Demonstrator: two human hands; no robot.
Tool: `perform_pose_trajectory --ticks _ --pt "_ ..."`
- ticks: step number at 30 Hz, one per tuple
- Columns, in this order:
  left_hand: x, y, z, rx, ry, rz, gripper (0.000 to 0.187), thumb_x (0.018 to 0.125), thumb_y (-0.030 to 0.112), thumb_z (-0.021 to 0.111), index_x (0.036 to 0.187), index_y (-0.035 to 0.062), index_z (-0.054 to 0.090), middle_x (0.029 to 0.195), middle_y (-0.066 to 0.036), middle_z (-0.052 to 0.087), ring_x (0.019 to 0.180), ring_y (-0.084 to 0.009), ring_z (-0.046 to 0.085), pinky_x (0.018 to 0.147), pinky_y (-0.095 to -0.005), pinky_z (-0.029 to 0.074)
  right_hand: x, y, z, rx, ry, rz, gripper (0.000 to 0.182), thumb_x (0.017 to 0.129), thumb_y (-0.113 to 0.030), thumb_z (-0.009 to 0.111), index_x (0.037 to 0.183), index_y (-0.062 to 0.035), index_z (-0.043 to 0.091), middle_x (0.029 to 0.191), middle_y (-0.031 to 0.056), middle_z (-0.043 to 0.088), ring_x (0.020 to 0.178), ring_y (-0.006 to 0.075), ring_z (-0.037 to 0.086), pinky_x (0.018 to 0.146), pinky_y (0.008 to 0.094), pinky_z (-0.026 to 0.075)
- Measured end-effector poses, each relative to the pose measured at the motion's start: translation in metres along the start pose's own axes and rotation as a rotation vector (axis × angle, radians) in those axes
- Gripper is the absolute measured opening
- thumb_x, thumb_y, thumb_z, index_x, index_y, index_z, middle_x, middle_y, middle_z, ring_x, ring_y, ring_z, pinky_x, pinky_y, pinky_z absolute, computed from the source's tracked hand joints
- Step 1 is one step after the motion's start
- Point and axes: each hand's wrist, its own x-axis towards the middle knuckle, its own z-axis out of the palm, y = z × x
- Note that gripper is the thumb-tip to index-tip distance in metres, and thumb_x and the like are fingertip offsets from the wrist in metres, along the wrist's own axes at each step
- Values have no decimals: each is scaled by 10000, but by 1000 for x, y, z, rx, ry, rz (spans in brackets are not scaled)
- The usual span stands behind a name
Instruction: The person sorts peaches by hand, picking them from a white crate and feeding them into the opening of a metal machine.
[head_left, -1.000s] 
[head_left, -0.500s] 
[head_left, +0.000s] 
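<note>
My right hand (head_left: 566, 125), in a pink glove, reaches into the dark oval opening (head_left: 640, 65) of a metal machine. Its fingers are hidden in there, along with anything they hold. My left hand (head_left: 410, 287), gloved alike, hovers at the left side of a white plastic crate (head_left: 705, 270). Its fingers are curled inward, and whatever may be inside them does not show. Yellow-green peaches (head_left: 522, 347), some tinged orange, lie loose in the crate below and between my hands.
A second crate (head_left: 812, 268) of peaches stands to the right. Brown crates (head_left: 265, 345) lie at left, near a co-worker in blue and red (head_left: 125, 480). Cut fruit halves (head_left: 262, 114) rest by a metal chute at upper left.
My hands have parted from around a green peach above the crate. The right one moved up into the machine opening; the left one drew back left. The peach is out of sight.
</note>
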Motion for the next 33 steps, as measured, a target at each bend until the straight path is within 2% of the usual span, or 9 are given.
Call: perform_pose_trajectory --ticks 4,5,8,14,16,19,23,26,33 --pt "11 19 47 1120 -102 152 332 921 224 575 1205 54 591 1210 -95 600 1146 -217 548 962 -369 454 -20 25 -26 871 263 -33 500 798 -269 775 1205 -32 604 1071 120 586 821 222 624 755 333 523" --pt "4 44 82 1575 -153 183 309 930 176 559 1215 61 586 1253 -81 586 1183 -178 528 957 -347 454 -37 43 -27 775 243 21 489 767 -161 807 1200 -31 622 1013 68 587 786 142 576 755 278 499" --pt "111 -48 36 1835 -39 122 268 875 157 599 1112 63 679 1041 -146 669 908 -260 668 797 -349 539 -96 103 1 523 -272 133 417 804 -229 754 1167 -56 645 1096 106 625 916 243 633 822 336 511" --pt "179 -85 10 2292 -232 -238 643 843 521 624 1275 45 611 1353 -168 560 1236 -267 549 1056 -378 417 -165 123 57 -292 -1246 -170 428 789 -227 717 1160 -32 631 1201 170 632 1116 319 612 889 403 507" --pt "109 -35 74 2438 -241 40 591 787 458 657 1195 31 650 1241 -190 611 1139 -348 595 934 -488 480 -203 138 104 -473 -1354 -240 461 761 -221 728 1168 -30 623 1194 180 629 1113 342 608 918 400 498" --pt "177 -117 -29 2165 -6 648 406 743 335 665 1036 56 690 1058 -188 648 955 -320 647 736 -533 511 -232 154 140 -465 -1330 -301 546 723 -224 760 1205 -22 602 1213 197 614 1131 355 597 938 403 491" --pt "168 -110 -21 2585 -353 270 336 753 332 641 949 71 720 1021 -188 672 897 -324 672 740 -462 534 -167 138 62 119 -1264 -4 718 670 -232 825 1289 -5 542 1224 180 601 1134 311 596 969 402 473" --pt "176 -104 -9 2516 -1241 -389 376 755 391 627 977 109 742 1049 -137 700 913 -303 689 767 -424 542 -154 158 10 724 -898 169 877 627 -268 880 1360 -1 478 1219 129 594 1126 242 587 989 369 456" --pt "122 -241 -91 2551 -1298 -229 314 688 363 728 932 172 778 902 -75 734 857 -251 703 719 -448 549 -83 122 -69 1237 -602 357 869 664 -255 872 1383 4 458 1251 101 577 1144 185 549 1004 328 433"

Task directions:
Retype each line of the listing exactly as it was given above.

Written solution:
Demonstrator: two human hands; no robot.
Tool: `perform_pose_trajectory --ticks _ --pt "_ ..."`
- ticks: step number at 30 Hz, one per tuple
- Columns, in this order:
  left_hand: x, y, z, rx, ry, rz, gripper (0.000 to 0.187), thumb_x (0.018 to 0.125), thumb_y (-0.030 to 0.112), thumb_z (-0.021 to 0.111), index_x (0.036 to 0.187), index_y (-0.035 to 0.062), index_z (-0.054 to 0.090), middle_x (0.029 to 0.195), middle_y (-0.066 to 0.036), middle_z (-0.052 to 0.087), ring_x (0.019 to 0.180), ring_y (-0.084 to 0.009), ring_z (-0.046 to 0.085), pinky_x (0.018 to 0.147), pinky_y (-0.095 to -0.005), pinky_z (-0.029 to 0.074)
  right_hand: x, y, z, rx, ry, rz, gripper (0.000 to 0.182), thumb_x (0.017 to 0.129), thumb_y (-0.113 to 0.030), thumb_z (-0.009 to 0.111), index_x (0.037 to 0.183), index_y (-0.062 to 0.035), index_z (-0.043 to 0.091), middle_x (0.029 to 0.191), middle_y (-0.031 to 0.056), middle_z (-0.043 to 0.088), ring_x (0.020 to 0.178), ring_y (-0.006 to 0.075), ring_z (-0.037 to 0.086), pinky_x (0.018 to 0.146), pinky_y (0.008 to 0.094), pinky_z (-0.026 to 0.075)
- Measured end-effector poses, each relative to the pose measured at the motion's start: translation in metres along the start pose's own axes and rotation as a rotation vector (axis × angle, radians) in those axes
- Gripper is the absolute measured opening
- thumb_x, thumb_y, thumb_z, index_x, index_y, index_z, middle_x, middle_y, middle_z, ring_x, ring_y, ring_z, pinky_x, pinky_y, pinky_z absolute, computed from the source's tracked hand joints
- Step 1 is one step after the motion's start
- Point and axes: each hand's wrist, its own x-axis towards the middle knuckle, its own z-axis out of the palm, y = z × x
- Note that gripper is the thumb-tip to index-tip distance in metres, and thumb_x and the like are fingertip offsets from the wrist in metres, along the wrist's own axes at each step
- Values have no decimals: each is scaled by 10000, but by 1000 for x, y, z, rx, ry, rz (spans in brackets are not scaled)
- The usual span stands behind a name
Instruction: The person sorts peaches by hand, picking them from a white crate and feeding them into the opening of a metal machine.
[head_left, -1.000s] 
[head_left, -0.500s] 
[head_left, +0.000s] 
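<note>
My right hand (head_left: 566, 125), in a pink glove, reaches into the dark oval opening (head_left: 640, 65) of a metal machine. Its fingers are hidden in there, along with anything they hold. My left hand (head_left: 410, 287), gloved alike, hovers at the left side of a white plastic crate (head_left: 705, 270). Its fingers are curled inward, and whatever may be inside them does not show. Yellow-green peaches (head_left: 522, 347), some tinged orange, lie loose in the crate below and between my hands.
A second crate (head_left: 812, 268) of peaches stands to the right. Brown crates (head_left: 265, 345) lie at left, near a co-worker in blue and red (head_left: 125, 480). Cut fruit halves (head_left: 262, 114) rest by a metal chute at upper left.
My hands have parted from around a green peach above the crate. The right one moved up into the machine opening; the left one drew back left. The peach is out of sight.
</note>
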Motion for the next 33 steps, as measured, a target at each bend until the straight path is within 2% of the usual span, or 9 are given.
Call: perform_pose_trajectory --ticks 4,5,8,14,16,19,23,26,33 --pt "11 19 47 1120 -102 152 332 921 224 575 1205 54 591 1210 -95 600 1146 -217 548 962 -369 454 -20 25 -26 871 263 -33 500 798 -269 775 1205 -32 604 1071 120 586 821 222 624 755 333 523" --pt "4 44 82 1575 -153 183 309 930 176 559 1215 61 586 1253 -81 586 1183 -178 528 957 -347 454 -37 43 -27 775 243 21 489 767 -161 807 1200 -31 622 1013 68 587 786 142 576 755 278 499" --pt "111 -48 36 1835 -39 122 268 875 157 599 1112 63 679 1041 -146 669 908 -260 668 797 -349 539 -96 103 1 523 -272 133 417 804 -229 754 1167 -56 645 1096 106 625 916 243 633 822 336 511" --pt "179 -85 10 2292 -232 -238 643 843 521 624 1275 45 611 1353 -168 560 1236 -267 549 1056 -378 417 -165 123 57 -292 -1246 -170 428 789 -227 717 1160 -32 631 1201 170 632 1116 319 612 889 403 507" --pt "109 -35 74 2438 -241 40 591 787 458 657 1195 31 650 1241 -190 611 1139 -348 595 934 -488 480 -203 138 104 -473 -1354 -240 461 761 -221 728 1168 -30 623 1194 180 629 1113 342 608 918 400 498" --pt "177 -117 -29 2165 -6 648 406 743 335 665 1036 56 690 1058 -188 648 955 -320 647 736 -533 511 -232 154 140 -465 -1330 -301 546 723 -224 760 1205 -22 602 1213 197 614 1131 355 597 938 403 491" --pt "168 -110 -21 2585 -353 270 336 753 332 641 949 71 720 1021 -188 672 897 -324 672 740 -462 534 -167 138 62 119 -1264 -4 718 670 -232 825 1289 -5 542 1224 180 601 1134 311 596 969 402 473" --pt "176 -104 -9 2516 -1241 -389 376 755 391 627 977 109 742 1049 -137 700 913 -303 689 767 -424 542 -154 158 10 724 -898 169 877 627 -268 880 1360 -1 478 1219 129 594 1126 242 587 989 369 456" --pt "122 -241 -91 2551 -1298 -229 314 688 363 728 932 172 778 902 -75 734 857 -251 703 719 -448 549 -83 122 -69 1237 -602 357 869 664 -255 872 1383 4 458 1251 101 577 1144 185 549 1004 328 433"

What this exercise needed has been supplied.